Look what machines are teaching themselves to do:
- Recognize cats on the internet
- Tell when people are lying about pain
- Diagnose diseases
- Be educational coaches & tutors
All courtesy of what is called “machine learning”: the ability of artificial intelligence programs to learn from their own performance working with large data sets, enabling them to do things they are not explicitly programmed to do. Basically, machine learning gives computers the ability to generalize from experience.
In TrendsWatch 2014, I noted that, with regard to the implications of machine learning for society, “the biggest challenge facing doctors, investment analysts, engineers, policy makers and managers is learning to trust analytic algorithms rather than their own judgement.” Or to bring it down to a personal level–would you trust a self-driving car to “take the wheel” because it is a safer driver than a human pilot?
We have good reasons to learn such trust, because it turns out that recognizing patterns in data is something that computers can be really, really good at. For example, when IBM Watson looks at a patient’s symptoms, and then combs medical databases for matching cases, it isn’t hobbled by preconceptions about what this patient “should” be suffering from. This frees Dr. Watson from the classic “hoofbeats=horses, not zebras” paradigm. (Which is a fine rule of thumb, unless you happen to be the rare patient actually suffering from a zebra infestation.) It also helps avoid the all too common situation in which a cardiologist, an oncologist, and a neurologist each attribute the same problem to the heart, cancer and nerves respectively. Computers don’t have preconceptions, or, so far, egos.
So, I’m wondering what happens when Watson, working its computational way up Maslow’s hierarchy of needs, at last turns its attention to art. Art authentication is an increasingly fraught field, with artist-specific foundations, collectors and experts tangled over who has the final word over attribution. Some foundations, like the Pollock-Krasner and the Warhol, have ceased doing authentication whether from fear of lawsuits or other concerns.

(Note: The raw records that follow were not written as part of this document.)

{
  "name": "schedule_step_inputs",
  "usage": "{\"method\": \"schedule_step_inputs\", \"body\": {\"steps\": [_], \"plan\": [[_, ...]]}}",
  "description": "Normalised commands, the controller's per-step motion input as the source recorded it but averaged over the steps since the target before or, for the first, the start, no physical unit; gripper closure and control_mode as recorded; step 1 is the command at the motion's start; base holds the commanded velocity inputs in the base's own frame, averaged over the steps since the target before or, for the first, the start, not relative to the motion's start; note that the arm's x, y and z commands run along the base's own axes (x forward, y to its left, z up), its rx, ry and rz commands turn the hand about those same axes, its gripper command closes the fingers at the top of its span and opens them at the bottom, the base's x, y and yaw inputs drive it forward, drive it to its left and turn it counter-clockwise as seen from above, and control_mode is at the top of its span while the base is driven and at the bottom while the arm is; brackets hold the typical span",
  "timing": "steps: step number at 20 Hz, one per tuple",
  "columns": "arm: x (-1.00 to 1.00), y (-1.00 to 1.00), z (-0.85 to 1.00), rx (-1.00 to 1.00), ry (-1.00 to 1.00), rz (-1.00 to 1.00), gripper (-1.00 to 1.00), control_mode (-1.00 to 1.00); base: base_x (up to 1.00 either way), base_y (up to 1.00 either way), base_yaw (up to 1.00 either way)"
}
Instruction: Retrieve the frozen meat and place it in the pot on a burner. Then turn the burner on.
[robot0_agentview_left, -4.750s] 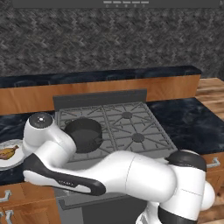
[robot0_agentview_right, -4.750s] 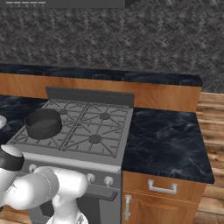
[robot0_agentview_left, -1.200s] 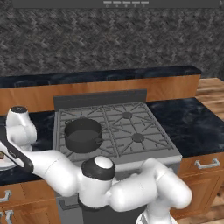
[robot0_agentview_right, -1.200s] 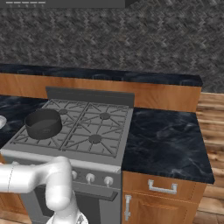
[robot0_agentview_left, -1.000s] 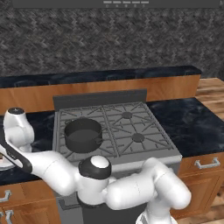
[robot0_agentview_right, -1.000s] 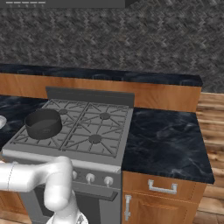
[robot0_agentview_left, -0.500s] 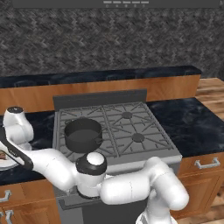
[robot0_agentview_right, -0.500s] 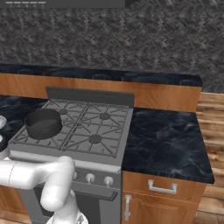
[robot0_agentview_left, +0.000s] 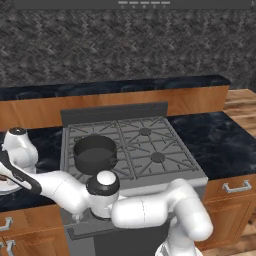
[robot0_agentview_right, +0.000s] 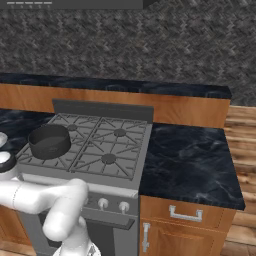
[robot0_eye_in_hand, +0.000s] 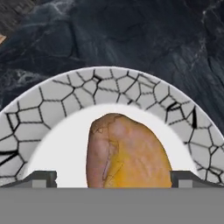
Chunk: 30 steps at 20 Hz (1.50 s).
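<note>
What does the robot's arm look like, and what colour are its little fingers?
The arm is made of fat, rounded, glossy white tube pieces joined by dark grey to black rings, with a round black cap on one joint. No loose cables show. The gripper ends in two small, blocky, dark grey fingertips.

Glossy orange-brown meat chunk (robot0_eye_in_hand: 127, 153), smooth with fine cracks. White round plate (robot0_eye_in_hand: 57, 103), glazed, crackle-patterned rim. Dark marbled stone desk (robot0_agentview_right: 185, 155), polished. Dark grey metal pot (robot0_agentview_left: 95, 153), matt. Silver steel stove (robot0_agentview_left: 165, 175), brushed.
</note>
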Motion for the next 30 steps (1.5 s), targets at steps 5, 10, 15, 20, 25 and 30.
{"method": "schedule_step_inputs", "body": {"steps": [5, 10, 15, 20, 25, 30], "plan": [[0.09, 0.31, -0.6, 0.0, 0.0, 0.11, 1.0, -1.0, 0.0, 0.0, 0.0], [-0.59, -0.02, 0.0, 0.0, -0.08, -0.05, 1.0, -1.0, 0.0, 0.0, 0.0], [-0.28, -0.02, 0.53, 0.0, -0.17, -0.28, 1.0, -1.0, 0.0, 0.0, 0.0], [-0.13, -0.26, 0.39, -0.01, -0.13, -0.44, 1.0, -1.0, 0.0, 0.0, 0.0], [0.0, -0.63, 0.4, 0.03, -0.02, -0.53, 1.0, -1.0, 0.0, 0.0, 0.0], [0.0, -0.69, 0.53, 0.09, 0.0, -0.44, 1.0, -1.0, 0.0, 0.0, 0.0]]}}
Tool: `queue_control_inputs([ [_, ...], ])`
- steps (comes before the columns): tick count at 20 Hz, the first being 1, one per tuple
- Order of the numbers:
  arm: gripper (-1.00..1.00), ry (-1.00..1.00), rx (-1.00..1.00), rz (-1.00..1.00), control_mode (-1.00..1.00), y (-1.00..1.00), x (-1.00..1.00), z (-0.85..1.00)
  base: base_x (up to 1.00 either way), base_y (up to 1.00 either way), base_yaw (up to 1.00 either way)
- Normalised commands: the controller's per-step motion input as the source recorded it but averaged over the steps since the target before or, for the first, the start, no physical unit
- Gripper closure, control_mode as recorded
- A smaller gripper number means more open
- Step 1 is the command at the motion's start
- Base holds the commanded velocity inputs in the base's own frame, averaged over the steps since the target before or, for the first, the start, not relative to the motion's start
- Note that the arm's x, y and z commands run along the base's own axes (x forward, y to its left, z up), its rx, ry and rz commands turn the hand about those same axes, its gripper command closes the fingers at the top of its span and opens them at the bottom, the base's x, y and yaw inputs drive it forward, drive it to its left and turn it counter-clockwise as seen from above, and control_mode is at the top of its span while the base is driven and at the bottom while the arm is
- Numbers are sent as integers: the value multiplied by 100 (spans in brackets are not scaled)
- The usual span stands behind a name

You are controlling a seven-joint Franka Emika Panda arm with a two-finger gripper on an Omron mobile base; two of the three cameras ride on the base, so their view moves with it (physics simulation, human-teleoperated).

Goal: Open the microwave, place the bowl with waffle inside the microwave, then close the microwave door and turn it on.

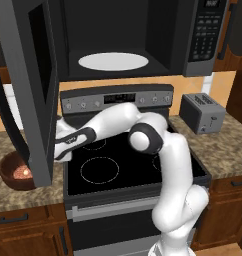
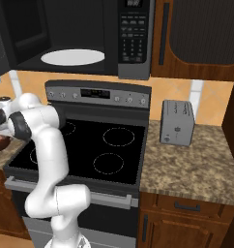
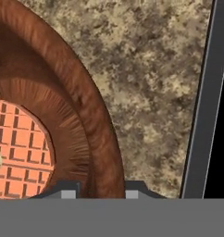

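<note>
My gripper straddles the round reddish-brown wooden bowl's rim, jaws parted, gripping nothing; orange-brown gridded waffle inside.

Open microwave door hides the hand and half the bowl; waffle cut off at hand view's left edge; keypad labels too small to read.
</note>
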Motion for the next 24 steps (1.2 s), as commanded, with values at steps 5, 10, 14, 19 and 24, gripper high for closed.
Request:
queue_control_inputs([
  [5, 100, -10, 14, -13, -100, -52, 0, -1, 0, 0, 0],
  [10, 100, -17, 34, -19, -100, -74, 0, 36, 0, 0, 0],
  [14, 100, -8, 18, -21, -100, -74, -18, 75, 0, 0, 0],
  [19, 100, 2, 0, -17, -100, -89, -19, 97, 0, 0, 0],
  [24, 100, 17, -12, -11, -100, -83, -18, 99, 0, 0, 0],
])
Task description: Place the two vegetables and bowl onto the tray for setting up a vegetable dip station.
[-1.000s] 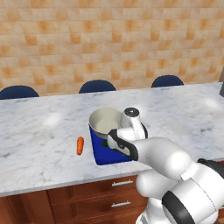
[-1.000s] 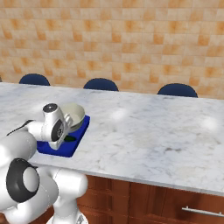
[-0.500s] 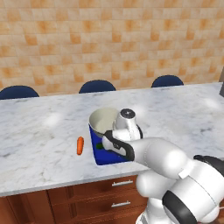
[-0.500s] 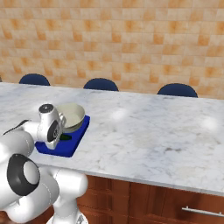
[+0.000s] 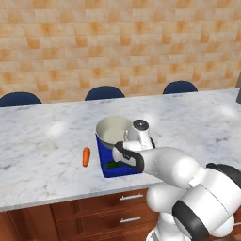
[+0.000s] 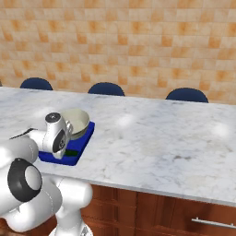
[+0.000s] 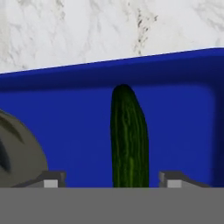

Often authentication rests on induction from objective evidence: the age and chemical nature of paint or canvas, the presence of accidental inclusions such as pollen, or hair. Even those clues, however, may only help to detect conscious, asynchronous forgeries. What about the endless reclassification of works into “by [insert great artist here]” versus “from the workshop of..” with attendant vast swings in monetary value and prestige?
When it comes down to recognizing what we have previously described as “style”–the ineffable quality that can only be recognized by instinct and training–I wonder if museums are going to need to learn to trust analytic algorithms rather than their own judgement. While art historians aren’t driven by the need to process huge amounts of material (which has fueled the application of machine learning to text classification) they certainly could use an unbiased arbiter with no skin in the game. (Heck, in Watson’s case, with no skin at all…)
2 thoughts on “Machine Learning and the Future of Authentication”
I think this is a really important subject for museums to explore.
At our recent Museums and the Web Deep Dive on email archiving in art museums we had Neal Fishman who is the Program Director for Data Based Pathology within IBM's Software Group talking about how we could use systems like Watson to help us mine email now and in the future to enhance scholarly research while protecting the privacy of email senders.
The museum field has a burgeoning problem in loss of archival material that is being created digitally in the form of email. The scale of the problem is staggering when you realize that in the Clinton presidential library there are only a small quantity of emails and that the Obama Library will likely have more than a billion emails. So if we solve the archiving problem, retrieval using AI might be the only way to handle the pure volume of emails.
Thanks for extending the conversation, Rich. Digital archives are a great example of data that is too big for museums to handle with traditional management methods. Can you recommend any links to resources/articles mentioned in the Deep Dive that readers can follow to explore this topic further?